Manejo de plantas tigueras

Importantes fontes de inóculo inicial de fitopatógenos passíveis de transmissão pelas sementes e daqueles transmitidos por meio de insetos-vetores, como os vírus, tigueras são um problema a mais a ser enfrentado p

30.05.2016 | 20:59 (UTC -3)

As plantas tigueras ou voluntárias são aquelas da espécie cultivada, a de interesse econômico, que infestam espontaneamente o cultivo seguinte por ocasião da germinação das sementes de frutos deixados na lavoura após a colheita. Em lavouras de tomateiro, tanto para o segmento industrial como para o segmento de consumo in natura, é comum a ocorrência de tigueras entre as linhas de cultivo e entre as plantas transplantadas na linha de cultivo. Em geral, são observadas em tufos, como resultado de um fruto deixado no campo após a colheita.

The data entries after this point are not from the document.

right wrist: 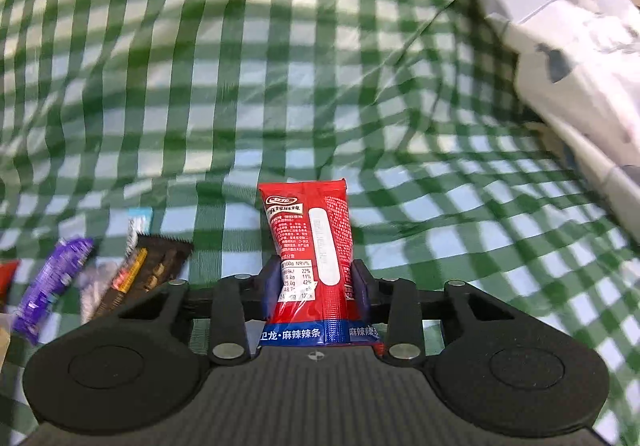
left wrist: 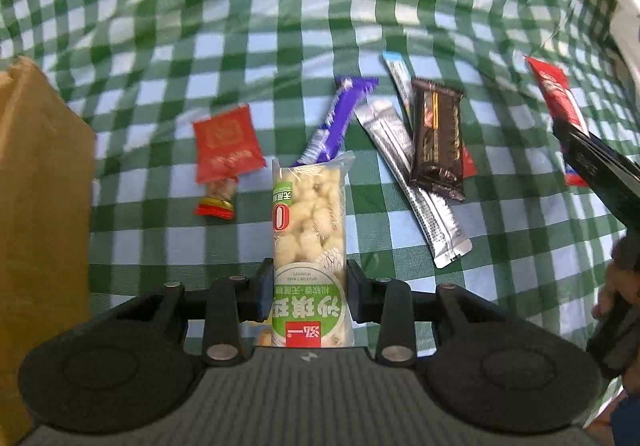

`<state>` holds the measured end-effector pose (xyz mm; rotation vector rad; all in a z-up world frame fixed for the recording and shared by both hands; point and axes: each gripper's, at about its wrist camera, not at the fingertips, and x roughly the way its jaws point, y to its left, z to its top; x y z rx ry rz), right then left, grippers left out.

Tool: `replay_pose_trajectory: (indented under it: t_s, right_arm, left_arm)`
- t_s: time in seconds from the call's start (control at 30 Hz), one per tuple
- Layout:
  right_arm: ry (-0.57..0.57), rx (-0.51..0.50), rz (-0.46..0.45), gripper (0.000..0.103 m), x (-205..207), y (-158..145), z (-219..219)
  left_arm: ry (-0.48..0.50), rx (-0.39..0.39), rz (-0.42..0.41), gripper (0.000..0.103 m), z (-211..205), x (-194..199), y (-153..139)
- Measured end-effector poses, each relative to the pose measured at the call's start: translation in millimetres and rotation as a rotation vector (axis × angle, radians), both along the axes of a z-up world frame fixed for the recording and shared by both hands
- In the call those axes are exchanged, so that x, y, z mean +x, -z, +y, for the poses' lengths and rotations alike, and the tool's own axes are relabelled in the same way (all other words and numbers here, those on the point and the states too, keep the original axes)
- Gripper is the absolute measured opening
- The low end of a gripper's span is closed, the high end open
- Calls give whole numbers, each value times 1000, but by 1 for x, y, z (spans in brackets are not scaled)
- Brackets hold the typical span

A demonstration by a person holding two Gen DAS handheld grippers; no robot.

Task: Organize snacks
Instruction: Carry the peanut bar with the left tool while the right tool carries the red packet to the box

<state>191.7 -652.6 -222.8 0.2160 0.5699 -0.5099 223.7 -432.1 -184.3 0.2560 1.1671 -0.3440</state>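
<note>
- Left wrist view: the left gripper was clamped across the lower half of the puffed-snack pack, which stood out ahead of the fingers above the checked cloth.
- Beyond that pack lay the purple bar; left of it, the red sachet; right of it, the silver stick pack with the brown wafer bar lying partly on it. A brown paper bag stood at the far left.
- The puffed-snack pack looked light and crushable; a mid-body grip with modest force appeared suitable.
- Right wrist view: the right gripper was closed on the red spicy-strip pack, held near its middle, upper end free.
- Left of that pack lay the purple bar and the brown wafer bar.
- Its film looked smooth and limp, so slipping seemed the likely risk; gripping across the filled body rather than the seal was advisable.
</note>
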Motion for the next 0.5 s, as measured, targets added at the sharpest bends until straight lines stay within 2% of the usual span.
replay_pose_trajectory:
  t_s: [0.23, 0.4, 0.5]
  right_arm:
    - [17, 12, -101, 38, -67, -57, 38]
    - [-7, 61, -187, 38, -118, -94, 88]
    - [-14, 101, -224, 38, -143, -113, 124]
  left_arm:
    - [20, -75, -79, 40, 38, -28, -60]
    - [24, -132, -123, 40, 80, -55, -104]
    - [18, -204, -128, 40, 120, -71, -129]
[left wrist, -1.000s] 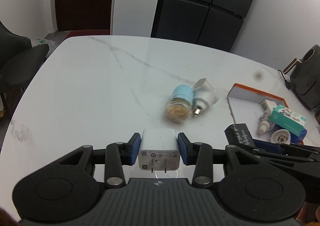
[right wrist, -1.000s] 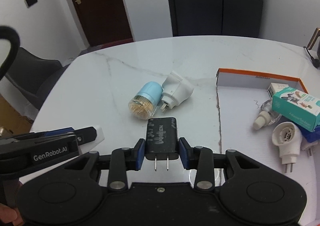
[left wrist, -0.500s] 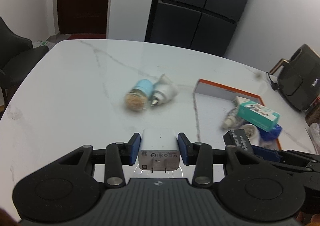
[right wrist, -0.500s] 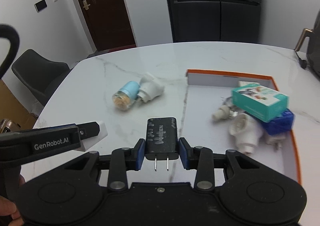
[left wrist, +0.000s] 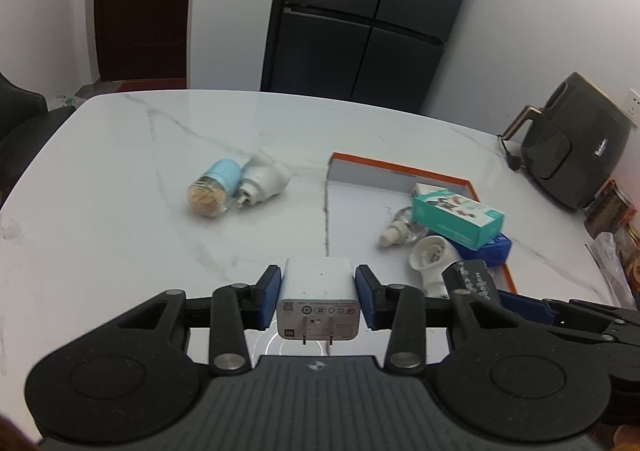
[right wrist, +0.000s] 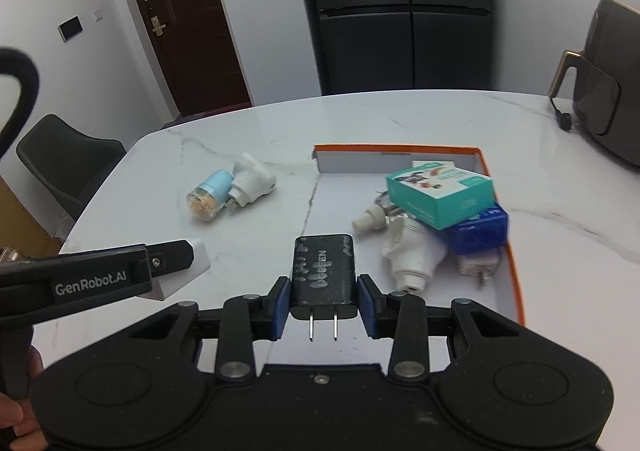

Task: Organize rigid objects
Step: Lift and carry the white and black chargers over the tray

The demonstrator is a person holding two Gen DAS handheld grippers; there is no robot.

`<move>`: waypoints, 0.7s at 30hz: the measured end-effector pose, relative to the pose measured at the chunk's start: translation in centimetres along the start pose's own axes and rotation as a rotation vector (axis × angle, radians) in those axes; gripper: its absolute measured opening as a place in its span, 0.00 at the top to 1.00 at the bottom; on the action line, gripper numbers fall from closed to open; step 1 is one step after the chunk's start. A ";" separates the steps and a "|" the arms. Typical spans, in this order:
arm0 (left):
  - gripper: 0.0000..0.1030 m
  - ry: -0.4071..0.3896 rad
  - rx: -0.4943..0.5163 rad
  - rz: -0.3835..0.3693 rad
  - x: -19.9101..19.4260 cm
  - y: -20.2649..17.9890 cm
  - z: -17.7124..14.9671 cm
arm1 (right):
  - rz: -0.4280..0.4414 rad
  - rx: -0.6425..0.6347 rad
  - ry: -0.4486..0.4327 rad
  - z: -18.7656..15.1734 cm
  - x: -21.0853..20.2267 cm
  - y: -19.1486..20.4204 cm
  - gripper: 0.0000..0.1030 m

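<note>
Dark four-door fridge (right wrist: pixel 404 11) at 12 o'clock behind white marble table (left wrist: pixel 120 179). Brown door (right wrist: pixel 180 19) at 11 o'clock. Black chair (right wrist: pixel 68 163) at 9 o'clock off the table edge. Dark air fryer (left wrist: pixel 576 167) at 2 o'clock on the table, cord beside it.

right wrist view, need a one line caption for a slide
Right gripper clamps a black charger above the marble table, near the orange-rimmed tray of sorted items.

Ahead of me stand white walls (right wrist: pixel 256 11), a dark wooden door (right wrist: pixel 180 11), a black fridge (right wrist: pixel 400 7) (four-door) and a dark chair (right wrist: pixel 68 163).
</note>
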State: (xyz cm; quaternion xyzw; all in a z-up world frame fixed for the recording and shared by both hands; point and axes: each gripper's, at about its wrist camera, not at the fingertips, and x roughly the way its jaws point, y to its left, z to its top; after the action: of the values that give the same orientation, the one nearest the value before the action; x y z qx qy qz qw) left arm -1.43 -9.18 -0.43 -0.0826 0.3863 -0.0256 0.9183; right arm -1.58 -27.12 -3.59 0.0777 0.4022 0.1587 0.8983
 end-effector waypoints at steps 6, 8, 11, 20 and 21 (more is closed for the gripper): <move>0.60 -0.002 0.015 -0.008 -0.3 -1.7 -0.6 | -0.011 0.009 -0.004 -0.5 -0.9 -1.3 0.57; 0.60 0.002 0.017 -0.015 -0.3 -2.1 -0.7 | -0.014 0.012 -0.005 -0.7 -1.1 -1.7 0.57; 0.60 0.004 0.025 -0.024 -0.4 -2.9 -1.0 | -0.020 0.018 -0.009 -1.0 -1.6 -2.3 0.57; 0.60 0.007 0.052 -0.059 -0.8 -5.3 -2.0 | -0.049 0.047 -0.025 -2.1 -3.5 -4.2 0.57; 0.60 0.006 0.055 -0.062 -0.8 -5.6 -2.1 | -0.053 0.051 -0.027 -2.3 -3.8 -4.5 0.57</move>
State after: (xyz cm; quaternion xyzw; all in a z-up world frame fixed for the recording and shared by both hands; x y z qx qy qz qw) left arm -3.42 -14.89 -0.33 -0.0688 0.3854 -0.0648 0.9179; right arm -4.66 -32.58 -3.67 0.0920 0.3958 0.1237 0.9053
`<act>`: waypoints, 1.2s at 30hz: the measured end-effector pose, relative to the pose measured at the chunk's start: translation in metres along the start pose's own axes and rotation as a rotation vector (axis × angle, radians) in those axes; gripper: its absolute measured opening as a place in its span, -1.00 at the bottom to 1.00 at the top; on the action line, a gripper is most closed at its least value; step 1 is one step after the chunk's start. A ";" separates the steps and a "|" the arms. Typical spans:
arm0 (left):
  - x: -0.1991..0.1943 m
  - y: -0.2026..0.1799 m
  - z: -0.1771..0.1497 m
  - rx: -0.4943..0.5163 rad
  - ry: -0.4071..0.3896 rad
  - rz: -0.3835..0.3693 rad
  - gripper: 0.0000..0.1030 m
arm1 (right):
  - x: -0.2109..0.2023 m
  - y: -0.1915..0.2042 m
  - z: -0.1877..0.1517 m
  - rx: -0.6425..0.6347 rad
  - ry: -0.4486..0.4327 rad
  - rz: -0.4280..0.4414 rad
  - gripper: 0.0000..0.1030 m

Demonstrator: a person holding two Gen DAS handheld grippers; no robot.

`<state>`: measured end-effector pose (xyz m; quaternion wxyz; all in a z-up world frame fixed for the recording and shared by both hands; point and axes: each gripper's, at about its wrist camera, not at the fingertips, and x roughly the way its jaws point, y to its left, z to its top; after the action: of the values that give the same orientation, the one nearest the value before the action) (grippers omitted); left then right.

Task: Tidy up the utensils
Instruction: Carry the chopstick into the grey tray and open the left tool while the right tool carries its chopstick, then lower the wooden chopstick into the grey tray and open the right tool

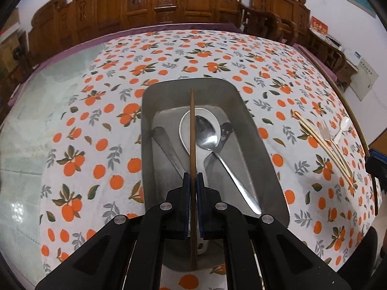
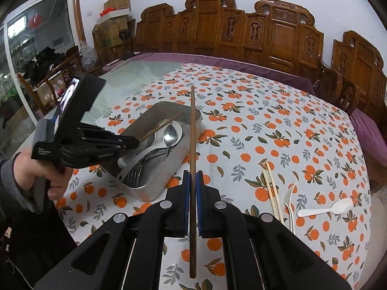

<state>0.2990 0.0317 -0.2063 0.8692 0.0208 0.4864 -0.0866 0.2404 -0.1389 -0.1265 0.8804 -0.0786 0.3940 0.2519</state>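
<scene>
Tongs, left (image 1: 193, 181) | clamped on dark brown wooden chopstick (image 1: 192, 130) above rectangular steel tray (image 1: 251, 120) | right tongs (image 2: 192, 181) grip its twin (image 2: 192, 130) over bench | advice: lower flat into tray beside metal spoon (image 1: 208, 136), then release.

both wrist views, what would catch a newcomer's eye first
Each gripper, left and right, is shut on a brown chopstick. The left one hangs over the metal tray of spoons. Pale chopsticks and plastic cutlery lie on the orange-print cloth.
</scene>
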 end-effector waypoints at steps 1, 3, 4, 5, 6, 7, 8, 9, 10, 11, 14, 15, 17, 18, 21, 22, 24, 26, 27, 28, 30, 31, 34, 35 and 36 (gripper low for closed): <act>-0.002 -0.001 0.000 0.010 -0.008 0.004 -0.91 | 0.000 0.001 0.001 -0.003 0.001 -0.002 -0.88; -0.008 0.000 0.001 0.016 -0.023 0.005 -0.91 | -0.001 0.004 0.004 -0.006 0.002 -0.009 -0.88; -0.012 0.001 0.001 0.015 -0.030 0.000 -0.91 | -0.001 0.005 0.004 -0.006 0.002 -0.010 -0.88; -0.015 0.002 0.002 0.015 -0.036 -0.002 -0.91 | -0.001 0.006 0.005 -0.003 0.003 -0.011 -0.88; -0.021 0.004 0.003 0.015 -0.045 -0.001 -0.91 | -0.001 0.007 0.006 -0.001 0.003 -0.011 -0.88; -0.025 0.005 0.004 0.014 -0.050 0.000 -0.91 | -0.001 0.009 0.007 0.002 0.003 -0.011 -0.88; -0.029 0.007 0.004 0.013 -0.057 0.001 -0.91 | -0.001 0.011 0.008 0.005 0.003 -0.012 -0.88; -0.036 0.010 0.004 0.011 -0.068 0.004 -0.91 | -0.002 0.013 0.009 0.007 0.003 -0.011 -0.88; -0.042 0.013 0.003 0.007 -0.075 0.004 -0.91 | -0.002 0.015 0.010 0.008 0.002 -0.010 -0.88; -0.047 0.015 0.002 0.005 -0.081 0.004 -0.91 | -0.001 0.017 0.011 0.008 0.002 -0.010 -0.88; -0.067 0.025 -0.003 0.002 -0.110 0.009 -0.91 | 0.002 0.024 0.015 0.007 0.003 -0.009 -0.88; -0.071 0.027 -0.004 0.002 -0.116 0.010 -0.91 | 0.003 0.027 0.017 0.004 0.003 -0.012 -0.88; -0.083 0.032 -0.007 0.002 -0.134 0.012 -0.91 | 0.004 0.032 0.020 0.001 0.003 -0.014 -0.88; -0.090 0.035 -0.009 0.002 -0.144 0.012 -0.91 | 0.005 0.035 0.022 0.000 0.002 -0.013 -0.88; -0.106 0.042 -0.014 -0.002 -0.168 0.011 -0.91 | 0.005 0.040 0.026 0.002 -0.002 -0.014 -0.88; -0.111 0.044 -0.015 -0.006 -0.175 0.010 -0.91 | 0.006 0.041 0.028 0.006 -0.003 -0.011 -0.88; -0.118 0.047 -0.017 -0.015 -0.186 0.007 -0.91 | 0.007 0.042 0.030 0.015 -0.002 -0.007 -0.88; -0.123 0.049 -0.020 -0.022 -0.197 0.002 -0.91 | 0.009 0.043 0.032 0.021 -0.001 -0.003 -0.88; -0.125 0.050 -0.021 -0.024 -0.203 -0.002 -0.91 | 0.010 0.042 0.033 0.027 -0.001 0.001 -0.88; -0.127 0.050 -0.021 -0.025 -0.207 -0.004 -0.91 | 0.013 0.041 0.034 0.034 -0.001 0.004 -0.88; -0.128 0.052 -0.023 -0.028 -0.214 -0.006 -0.91 | 0.018 0.040 0.036 0.045 0.003 0.007 -0.88; -0.129 0.052 -0.023 -0.030 -0.215 -0.010 -0.91 | 0.022 0.040 0.038 0.053 0.006 0.010 -0.88; -0.129 0.052 -0.025 -0.025 -0.215 -0.016 -0.88 | 0.035 0.039 0.042 0.066 0.015 0.022 -0.88; -0.129 0.052 -0.026 -0.018 -0.214 -0.013 -0.86 | 0.040 0.039 0.044 0.071 0.019 0.025 -0.88; -0.129 0.051 -0.026 -0.010 -0.215 -0.006 -0.74 | 0.046 0.039 0.045 0.081 0.023 0.032 -0.88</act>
<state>0.2196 0.1023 -0.1129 0.9161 0.0055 0.3911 -0.0883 0.2762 -0.0727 -0.1272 0.8741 -0.0397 0.4151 0.2490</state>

As tiqueras são consideradas como plantas daninhas ou invasoras por não serem desejadas na nova lavoura oriunda da implantação de uma nova espécie cultivada ou até a mesma espécie. As tigueras competem com a cultura de interesse econômico recém-instalada por água, luz, nutrientes e CO2, a exemplo de plantas daninhas comuns como maria-pretinha (Solanum americanum), joá-de-capote (Nicandra physaloides) e leiteiro (Euphorbia heterophylla), facilmente encontradas em lavouras de tomateiro. São também importantes fontes de inóculo inicial de fitopatógenos passíveis de transmissão pelas sementes e daqueles transmitidos por meio de insetos-vetores, como os vírus. Assim, perpetuam os patógenos e insetos-vetores nas lavouras a cada ciclo da cultura hospedeira, mesmo quando essa cultura é rotacionada com cultivos de diferentes espécies de plantas não hospedeiras. Isso porque as sementes das plantas tigueras podem permanecer viáveis no solo, apresentando vários fluxos de emergência no decorrer do tempo.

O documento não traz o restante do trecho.